What we’re going to call ‘Imitative Generalization’ is a possible way to narrow the gap between the things our model knows, and the questions we can train our model to answer honestly. It avoids the pathological generalisation by only using ML for IID tasks, and imitating the way humans generalize. This hopefully gives us answers that are more like ‘how a human would answer if they’d learnt from all the data the model has learnt from’. We supervise how the model does the transfer, to get the sort of generalisation we want.

Here's my question: what if instead of fixed concepts and rules, AI alignment focused on actions as the underlying reward function? In other words, might programming AI to focus on the means rather than the ends facilitate an environment in which humans are freer to act and reach their own ends, prioritizing activated potential over predetermined outcome? Can the action, instead of the outcome, become the parameter, rendering AI a facilitator rather than a determiner? 

If I'm understanding your right, which I'm not sure I am, I think this just collapses back to the normal case but where the thing being optimized for are those that you demarcate as "means" rather than "ends". That is, the means literally become the ends because they are the things being optimized for.

I think you are understanding correctly and I see your point. So the question becomes: we intervene before it becomes cyclical so that the focus is process and not outcome? That's where the means and the ends remain separate. In effect, can a non-deterministic AI model be written?

In principle, you could enumerate every possible scenario your AI system could encounter and specify what the best action is in that situation. In practice, this either requires an impossible amount of computer memory, an impossible knowledge of what the system is likely to encounter, an impossible amount of work to actually create and test the mapping of input states to output actions, or more commonly a combination of these.
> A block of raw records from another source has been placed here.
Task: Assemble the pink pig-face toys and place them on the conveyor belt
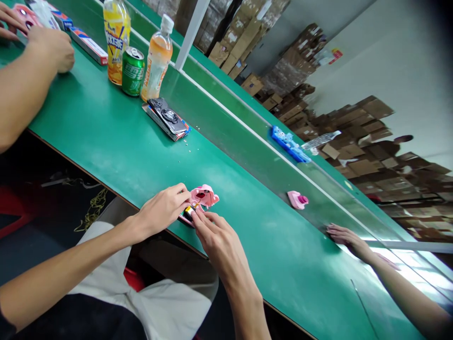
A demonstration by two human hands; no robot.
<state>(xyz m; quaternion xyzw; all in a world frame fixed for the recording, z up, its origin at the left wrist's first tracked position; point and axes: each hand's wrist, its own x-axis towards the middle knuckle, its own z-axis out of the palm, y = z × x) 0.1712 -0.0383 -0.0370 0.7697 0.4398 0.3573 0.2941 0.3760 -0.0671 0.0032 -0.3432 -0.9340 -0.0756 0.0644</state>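
Pinching pink plastic pig-shaped casing [204,196] near edge of green workbench [269,255]: left hand [161,210] closed on it, seemingly steadying it; right hand [215,241] fingertips on small black-and-yellow part [189,212], firmness of grip unclear.

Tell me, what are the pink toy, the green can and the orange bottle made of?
The pink toy looks like molded plastic, smooth with a soft shine. The green can seems to be thin metal, probably aluminium, glossy and printed, with a silvery top. The orange bottle looks like clear plastic, because the orange drink shows through it.
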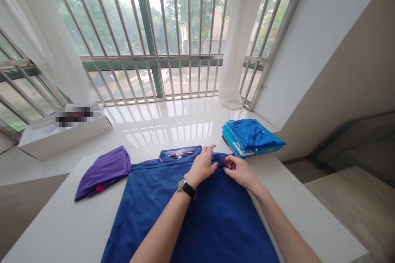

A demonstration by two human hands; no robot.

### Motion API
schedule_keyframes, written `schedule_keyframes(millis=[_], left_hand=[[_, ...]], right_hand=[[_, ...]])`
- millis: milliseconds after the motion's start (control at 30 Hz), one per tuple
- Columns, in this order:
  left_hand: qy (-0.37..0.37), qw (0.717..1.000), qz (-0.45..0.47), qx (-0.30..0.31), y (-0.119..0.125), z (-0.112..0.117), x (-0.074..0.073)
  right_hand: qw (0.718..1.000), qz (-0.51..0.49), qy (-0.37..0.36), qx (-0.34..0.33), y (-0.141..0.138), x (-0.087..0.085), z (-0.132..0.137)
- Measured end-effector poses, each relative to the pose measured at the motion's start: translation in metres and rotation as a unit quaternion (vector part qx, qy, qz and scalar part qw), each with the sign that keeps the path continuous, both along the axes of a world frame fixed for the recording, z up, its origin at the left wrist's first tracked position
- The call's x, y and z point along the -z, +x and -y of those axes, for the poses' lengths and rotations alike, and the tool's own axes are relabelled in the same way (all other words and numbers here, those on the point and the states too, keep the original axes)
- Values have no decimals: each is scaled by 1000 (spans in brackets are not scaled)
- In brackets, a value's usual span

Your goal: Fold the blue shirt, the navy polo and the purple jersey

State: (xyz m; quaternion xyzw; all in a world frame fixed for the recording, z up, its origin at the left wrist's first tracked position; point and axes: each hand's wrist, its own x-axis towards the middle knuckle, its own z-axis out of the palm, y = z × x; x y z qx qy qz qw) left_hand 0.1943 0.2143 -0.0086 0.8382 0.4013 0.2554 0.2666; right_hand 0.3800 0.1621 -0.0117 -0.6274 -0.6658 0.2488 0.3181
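Note:
A dark blue polo shirt (148, 197) lies spread on the white surface, its striped collar (180, 153) at the far edge and its lower part running out of view at the bottom. My left hand (202, 166), with a black-strapped watch on the wrist, rests on the shirt just right of the collar. Its fingers are stretched and apart. At the shirt's right shoulder, my right hand (240, 170) has its thumb and fingers curled in at the fabric edge, seemingly pinching it. The exact fingertip contact is hard to see.
A folded purple garment (106, 172) lies to the left. Beyond my right hand sits a stack of folded blue garments (251, 137). A white box (66, 131) with blurred contents stands at the back left, below the barred window (154, 58). The table's right edge drops off near stairs.

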Motion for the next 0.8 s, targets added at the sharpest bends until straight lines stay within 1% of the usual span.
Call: schedule_keyframes(millis=[33,67,133,167,200,233,267,300,367,400,433,500,600,700,800], left_hand=[[7,1000,9,16,-1,-1,-2],[12,999,13,45,-2,-2,-5],[15,993,1,116,-6,-4,-11],[11,989,-14,145,-8,-5,-14],[4,986,-30,164,-10,-6,-17],[-3,983,-46,176,-13,-7,-20],[-10,981,-59,185,-15,-8,-24],[-16,980,-64,190,-18,-8,-27],[-31,978,-56,198,-23,-9,-34],[-38,978,-48,200,-26,-9,-38],[-45,978,-39,200,-29,-9,-42],[-59,978,-25,198,-36,-10,-51],[-101,975,-12,199,-43,-9,-64],[-140,970,19,196,-48,-8,-74],[-157,966,41,202,-51,-7,-78]], right_hand=[[999,-20,-7,-36,-2,-4,3],[997,-36,-18,-72,-4,-8,6],[988,-52,-52,-136,-4,-18,12],[984,-56,-72,-152,-2,-23,14],[982,-59,-92,-153,2,-27,16],[983,-58,-111,-137,8,-30,17],[986,-46,-125,-101,15,-32,17],[990,-21,-129,-47,22,-32,16],[989,70,-111,72,34,-27,13],[981,121,-96,115,39,-22,11],[973,166,-85,138,41,-17,9],[963,219,-74,141,40,-6,5],[958,244,-73,131,29,5,2],[954,249,-68,153,19,10,1],[952,247,-64,172,18,12,0]])
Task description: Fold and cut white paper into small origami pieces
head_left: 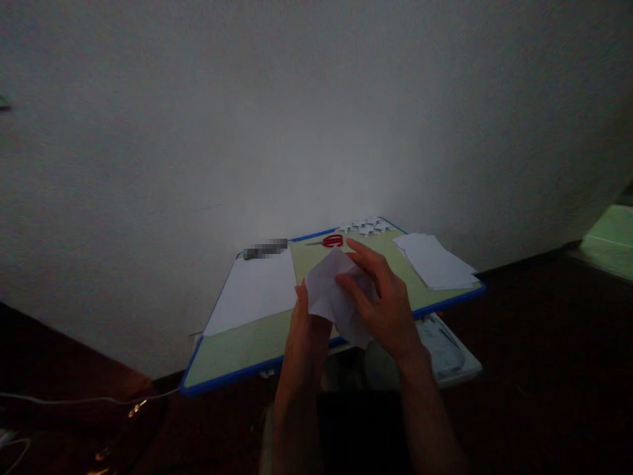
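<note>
A creased sheet of white paper (324, 280) is held up in front of me, above the near part of a small table. My left hand (309, 323) grips it from below and the left, its thumb at the paper's left edge. My right hand (388, 300) is closed on the paper's right side, thumb lying on the face and index finger curved over the top. Some fingers of both hands are hidden behind the paper. Just beyond it on the table lie scissors (332, 241) with red handles, their blades pointing left.
The pale green tabletop (237, 359) has a blue rim. Several white star-like paper pieces (368, 226) lie at its back edge. A paper stack (438, 260) is on the right, a large white sheet (257, 290) on the left. A white tray (457, 376) sits below; a cable (89, 399) runs left.
</note>
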Available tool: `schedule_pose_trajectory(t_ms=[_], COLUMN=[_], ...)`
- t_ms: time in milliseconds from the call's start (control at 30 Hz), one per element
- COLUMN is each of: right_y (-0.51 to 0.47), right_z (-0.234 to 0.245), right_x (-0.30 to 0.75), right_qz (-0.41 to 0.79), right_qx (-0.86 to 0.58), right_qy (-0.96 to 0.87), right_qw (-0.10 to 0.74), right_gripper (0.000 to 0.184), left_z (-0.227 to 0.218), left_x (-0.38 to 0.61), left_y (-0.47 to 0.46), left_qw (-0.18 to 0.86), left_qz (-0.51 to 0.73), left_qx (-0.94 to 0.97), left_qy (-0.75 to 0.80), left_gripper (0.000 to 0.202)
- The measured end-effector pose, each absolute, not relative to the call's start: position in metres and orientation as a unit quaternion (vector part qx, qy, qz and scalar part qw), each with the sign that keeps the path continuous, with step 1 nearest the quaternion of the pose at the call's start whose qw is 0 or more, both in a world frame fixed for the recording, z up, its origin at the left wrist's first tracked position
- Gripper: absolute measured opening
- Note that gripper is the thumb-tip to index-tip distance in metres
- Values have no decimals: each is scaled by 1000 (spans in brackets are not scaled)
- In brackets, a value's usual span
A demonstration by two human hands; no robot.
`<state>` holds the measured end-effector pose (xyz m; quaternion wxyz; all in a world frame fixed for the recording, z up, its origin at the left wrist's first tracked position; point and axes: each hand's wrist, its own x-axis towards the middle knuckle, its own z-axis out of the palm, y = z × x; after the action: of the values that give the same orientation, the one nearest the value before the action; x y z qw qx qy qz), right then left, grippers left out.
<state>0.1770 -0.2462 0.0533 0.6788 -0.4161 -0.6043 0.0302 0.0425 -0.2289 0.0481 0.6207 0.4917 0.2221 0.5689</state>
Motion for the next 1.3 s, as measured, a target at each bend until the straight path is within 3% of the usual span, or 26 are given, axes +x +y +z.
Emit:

Even if it could be done - in what sense could the result be meaningfully called "AI"? A modern computer behaves perfectly deterministically, always performing the same action under the same conditions, but they are tools, not intelligences, and they can't learn on their own or generalize to new inputs. An AI with an ability to understand natural language will eventually be able to learn and use words it hasn't heard before, but my computer will never "know" what to do if I remove the "enter" button from the keyboard and plug in a toaster.

I'm far from well-read on these topics myself so I'm likely misunderstanding the question or poorly answering it. I recommend looking at some of the curated sequences on AI safety on LessWrong (click the "Library" header in the sidebar menu and scroll for relevant titles). It's very possible your questions are addressed there.

Does it have to be deterministic though? Can a program be open-ended to the effect that process is optimized and outcome is undetermined? (Perhaps navigating the world like that is "intelligence" without the "artificial.") I think AI is capable of learning on its own though, or at least programming other algorithms without human input. And one of the issues there is that once it learns language, as you point out, it will be able to do things we can't really fathom right now, I think. 

Thanks for the sequence rec. I'll check it out!